Radyoterapi: Yüksek risk grubu nöroblastomda primer tümör bölgesine radyoterapi uygulanması önerilmektedir. Ayrıca metastatik hastalığın palyatif tedavisi için de radyoterapi gündeme gelmektedir.
Nöroblastom tedavisi alanında yeni gelişmeler veya yeni tedaviler var mı?
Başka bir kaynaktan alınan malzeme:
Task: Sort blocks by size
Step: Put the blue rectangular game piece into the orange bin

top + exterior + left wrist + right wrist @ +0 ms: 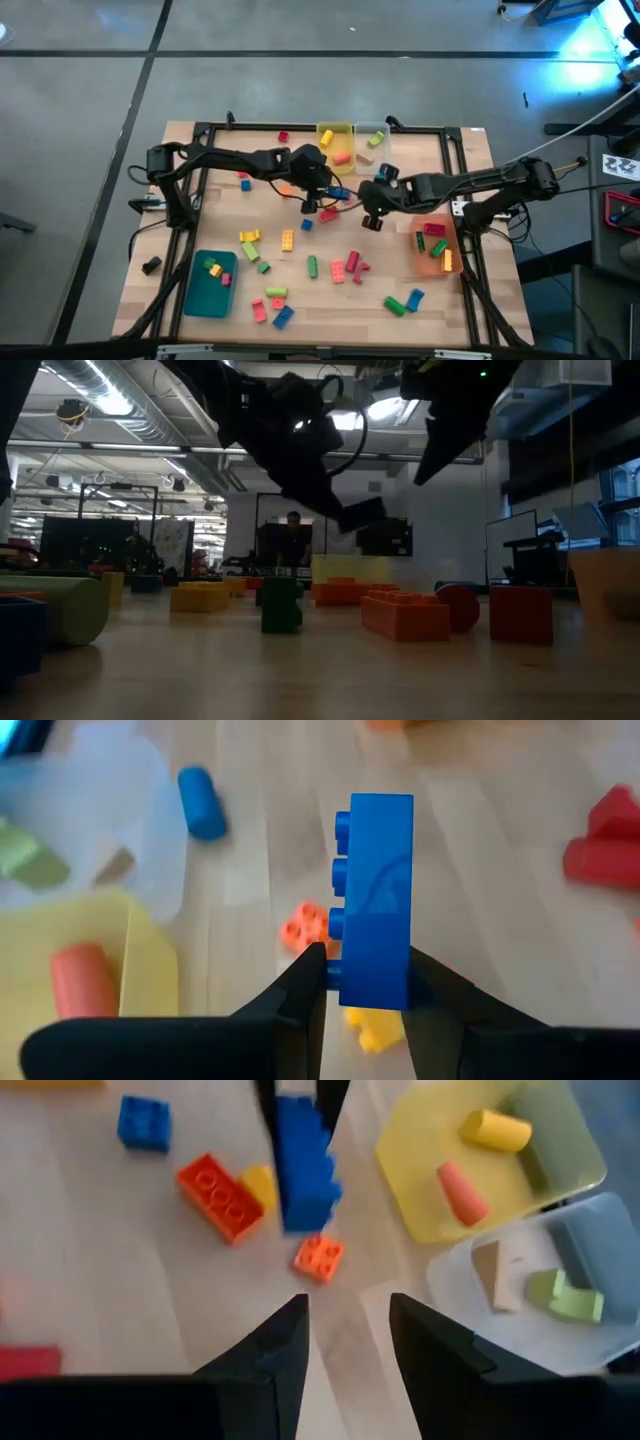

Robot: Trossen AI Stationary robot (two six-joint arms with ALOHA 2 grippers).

Tümör dokusunun genomik ve biyolojik analizinde genotip ve ekspresyon paternlerinde önemli farklılıklar tespit edilebilmektedir. Pek çok moleküler, sitogenetik risk faktörü çalışılmış olsa da halen tümör heterojenitesinin nedenleri tam olarak açıklanamamıştır. Bazı genomik anormallikler tedavi yanıtı ve sonucunun çok güçlü öngördürücüleridir. Güncel yeni tedavi uygulamaları arasında Anti-GD2, Anti-ALK immünoterapi uygulamaları sayılabilir. DEÜ Temel Onkoloji laboratuvarımızda nöroblastomda ileri moleküler sitogenetik analizler yapılabilmektedir ve bu analizlerin sonuçlarına göre hastaların tedavileri, immünoterapi seçenekleri yönetilebilmektedir. DEÜ Multidisipliner Çocuk Tümör Konseyimizin üyeleri çocukluk çağı kanserleri ve özellikle nöroblastom konusunda deneyimli hekimlerden oluşmaktadır, merkezimiz TPOG-NB Protokolleri koordinatörlüğüne danışılan hastaları da detaylıca değerlendirip konsülte etmektedir. Nöroblastom tümörünün biyolojik özellikleri birbirinden çok farklı olabilir. Bu farklılıklara yol açan pek çok risk faktörü bugüne kadar saptanmış olsa da açıklanamayan tümör davranışlarında henüz belirlenememiş unsurların rolü olduğu düşünülmektedir. Söz edilen moleküler analizlerin sonucuna göre hastaların risk gruplarının belirlenmesi ve uygun tedavilerin belirlenmesi için araştırmalar yoğun bir şekilde devam etmektedir. Bu kapsamda son birkaç yıldır ülkemizde de uygulanmaya başlayan immünoterapi veya hedefe yönelik tedavilerde Dokuz Eylül Üniversitesi Onkoloji Enstitüsü ve Çocuk Onkoloji Bilim Dalı öncülük etmiştir. Güncel durumda önceki yıllara göre yaşam oranlarında belirgin iyileşme sağlanmıştır.